Video Multimethod Assessment Fusion (VMAF) is an objective full-reference video quality metric developed by Netflix in cooperation with the University of Southern California, The IPI/LS2N lab Nantes Université, and the Laboratory for Image and Video Engineering (LIVE) at The University of Texas at Austin. It predicts subjective video quality based on a reference and distorted video sequence. The metric can be used to evaluate the quality of different video codecs, encoders, encoding settings, or transmission variants.
The metric is based on initial work from the group of Professor C.-C. Jay Kuo at the University of Southern California. Here, the applicability of fusion of different video quality metrics using support vector machines (SVM) has been investigated, leading to a "FVQA (Fusion-based Video Quality Assessment) Index" that has been shown to outperform existing image quality metrics on a subjective video quality database.

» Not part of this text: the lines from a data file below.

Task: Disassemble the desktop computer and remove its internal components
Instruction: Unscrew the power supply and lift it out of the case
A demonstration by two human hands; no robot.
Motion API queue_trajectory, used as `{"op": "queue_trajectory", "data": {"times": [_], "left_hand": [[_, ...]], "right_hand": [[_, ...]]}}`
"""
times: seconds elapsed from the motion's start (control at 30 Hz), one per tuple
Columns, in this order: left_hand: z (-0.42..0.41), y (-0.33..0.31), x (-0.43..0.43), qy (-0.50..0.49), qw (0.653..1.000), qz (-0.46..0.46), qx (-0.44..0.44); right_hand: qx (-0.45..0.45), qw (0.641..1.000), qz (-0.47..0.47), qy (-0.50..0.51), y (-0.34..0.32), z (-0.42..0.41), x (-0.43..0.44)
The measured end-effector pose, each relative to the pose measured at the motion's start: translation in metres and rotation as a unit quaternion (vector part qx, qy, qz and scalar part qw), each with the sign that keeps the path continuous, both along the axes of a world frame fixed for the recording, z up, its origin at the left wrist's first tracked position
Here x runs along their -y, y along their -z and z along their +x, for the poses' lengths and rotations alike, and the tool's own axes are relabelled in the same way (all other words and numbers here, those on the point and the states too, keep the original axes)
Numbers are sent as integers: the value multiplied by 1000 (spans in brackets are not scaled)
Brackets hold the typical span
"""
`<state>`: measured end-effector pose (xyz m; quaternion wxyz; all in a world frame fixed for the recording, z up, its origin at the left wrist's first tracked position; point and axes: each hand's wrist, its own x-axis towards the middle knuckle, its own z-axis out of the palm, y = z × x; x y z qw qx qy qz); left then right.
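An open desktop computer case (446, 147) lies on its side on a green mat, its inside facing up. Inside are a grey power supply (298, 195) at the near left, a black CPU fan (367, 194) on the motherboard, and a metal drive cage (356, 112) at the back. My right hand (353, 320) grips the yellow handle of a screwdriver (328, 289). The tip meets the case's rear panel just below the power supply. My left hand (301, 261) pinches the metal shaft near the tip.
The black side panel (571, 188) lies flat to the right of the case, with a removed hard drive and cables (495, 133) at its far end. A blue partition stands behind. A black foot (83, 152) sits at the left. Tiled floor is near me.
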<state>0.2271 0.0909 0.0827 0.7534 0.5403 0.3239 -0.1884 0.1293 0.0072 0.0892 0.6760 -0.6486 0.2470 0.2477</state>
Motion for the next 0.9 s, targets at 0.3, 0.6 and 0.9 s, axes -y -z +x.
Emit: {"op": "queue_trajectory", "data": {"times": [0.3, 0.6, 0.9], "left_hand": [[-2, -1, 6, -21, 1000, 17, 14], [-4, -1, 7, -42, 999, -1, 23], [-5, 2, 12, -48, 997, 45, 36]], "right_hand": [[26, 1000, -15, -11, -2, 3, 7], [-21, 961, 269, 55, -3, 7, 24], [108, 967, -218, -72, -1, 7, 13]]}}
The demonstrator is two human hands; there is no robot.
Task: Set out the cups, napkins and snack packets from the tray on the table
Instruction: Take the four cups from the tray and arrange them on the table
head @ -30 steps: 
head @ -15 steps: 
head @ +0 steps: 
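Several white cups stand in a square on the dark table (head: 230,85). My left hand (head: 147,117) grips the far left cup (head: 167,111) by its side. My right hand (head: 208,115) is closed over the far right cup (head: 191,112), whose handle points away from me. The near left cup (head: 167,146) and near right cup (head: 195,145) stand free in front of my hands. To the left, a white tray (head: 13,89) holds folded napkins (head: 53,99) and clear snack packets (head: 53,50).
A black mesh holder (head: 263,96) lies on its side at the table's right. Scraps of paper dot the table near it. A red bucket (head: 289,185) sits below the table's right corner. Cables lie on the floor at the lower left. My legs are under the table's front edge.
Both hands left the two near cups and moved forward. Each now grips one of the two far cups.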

The method has been further developed in cooperation with Netflix, using different subjective video datasets, including a Netflix-owned dataset ("NFLX"). Subsequently renamed "Video Multimethod Assessment Fusion", it was announced on the Netflix TechBlog in June 2016 and version 0.3.1 of the reference implementation was made available under a permissive open-source license.
In 2017, the metric was updated to support a custom model that includes an adaptation for cellular phone screen viewing, generating higher quality scores for the same input material. In 2018, a model that predicts the quality of up to 4K resolution content was released. The datasets on which these models were trained have not been made available to the public.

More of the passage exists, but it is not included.